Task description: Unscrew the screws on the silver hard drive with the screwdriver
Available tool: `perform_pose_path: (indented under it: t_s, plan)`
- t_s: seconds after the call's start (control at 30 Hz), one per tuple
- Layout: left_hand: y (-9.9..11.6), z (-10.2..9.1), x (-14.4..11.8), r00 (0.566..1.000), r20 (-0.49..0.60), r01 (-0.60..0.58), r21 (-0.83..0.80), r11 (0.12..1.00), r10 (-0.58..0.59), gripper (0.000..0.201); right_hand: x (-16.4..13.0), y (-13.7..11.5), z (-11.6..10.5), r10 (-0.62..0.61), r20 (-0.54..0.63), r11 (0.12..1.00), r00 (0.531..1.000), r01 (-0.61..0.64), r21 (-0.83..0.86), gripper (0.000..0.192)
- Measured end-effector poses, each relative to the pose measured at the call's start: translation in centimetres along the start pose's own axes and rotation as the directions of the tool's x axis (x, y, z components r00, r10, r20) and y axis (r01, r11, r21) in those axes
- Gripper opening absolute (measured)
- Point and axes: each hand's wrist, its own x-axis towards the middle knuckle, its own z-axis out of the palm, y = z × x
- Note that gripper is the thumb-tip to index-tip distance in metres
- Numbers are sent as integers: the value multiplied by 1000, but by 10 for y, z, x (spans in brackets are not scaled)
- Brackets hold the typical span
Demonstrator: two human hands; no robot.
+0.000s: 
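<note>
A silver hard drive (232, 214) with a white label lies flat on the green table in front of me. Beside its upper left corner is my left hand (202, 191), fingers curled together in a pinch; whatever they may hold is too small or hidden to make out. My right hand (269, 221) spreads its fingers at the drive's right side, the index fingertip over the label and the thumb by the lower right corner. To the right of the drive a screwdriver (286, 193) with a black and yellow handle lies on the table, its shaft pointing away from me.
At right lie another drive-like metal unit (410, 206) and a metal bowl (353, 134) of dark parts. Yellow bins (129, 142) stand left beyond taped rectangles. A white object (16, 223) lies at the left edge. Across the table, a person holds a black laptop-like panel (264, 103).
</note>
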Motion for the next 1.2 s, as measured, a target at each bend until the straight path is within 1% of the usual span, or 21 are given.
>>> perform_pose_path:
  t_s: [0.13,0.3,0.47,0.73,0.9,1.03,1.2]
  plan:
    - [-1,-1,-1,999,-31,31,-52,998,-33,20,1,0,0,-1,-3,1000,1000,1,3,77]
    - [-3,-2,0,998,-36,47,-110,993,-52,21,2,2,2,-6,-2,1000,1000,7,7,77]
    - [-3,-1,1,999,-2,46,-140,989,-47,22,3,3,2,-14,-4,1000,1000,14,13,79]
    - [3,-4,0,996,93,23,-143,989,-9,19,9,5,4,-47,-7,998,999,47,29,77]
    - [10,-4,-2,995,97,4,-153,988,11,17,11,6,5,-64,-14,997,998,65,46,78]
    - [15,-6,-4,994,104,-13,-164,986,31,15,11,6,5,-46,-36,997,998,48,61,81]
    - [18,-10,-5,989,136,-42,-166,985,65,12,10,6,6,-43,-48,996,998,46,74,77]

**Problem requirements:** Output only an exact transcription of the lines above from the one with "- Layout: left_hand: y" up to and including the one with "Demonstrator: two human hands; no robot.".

**Answer section:**
- Layout: left_hand: y (-9.9..11.6), z (-10.2..9.1), x (-14.4..11.8), r00 (0.566..1.000), r20 (-0.49..0.60), r01 (-0.60..0.58), r21 (-0.83..0.80), r11 (0.12..1.00), r10 (-0.58..0.59), gripper (0.000..0.201); right_hand: x (-16.4..13.0), y (-13.7..11.5), z (-11.6..10.5), r10 (-0.62..0.61), r20 (-0.54..0.63), r11 (0.12..1.00), r00 (0.531..1.000), r01 (-0.61..0.64), r21 (-0.83..0.86), gripper (0.000..0.192)
- Measured end-effector poses, each relative to the pose measured at the call's start: translation in centimetres along the start pose's own axes and rotation as the directions of the tool's x axis (x, y, z components r00, r10, r20) and y axis (r01, r11, r21) in those axes
- Gripper opening absolute (measured)
- Point and axes: each hand's wrist, its own x-axis towards the middle knuckle, its own z-axis out of the palm, y = z × x
- Note that gripper is the thumb-tip to index-tip distance in metres
- Numbers are sent as integers: the value multiplied by 1000, but by 10 for y, z, x (spans in brackets are not scaled)
- Brackets hold the typical span
Demonstrator: two human hands; no robot.

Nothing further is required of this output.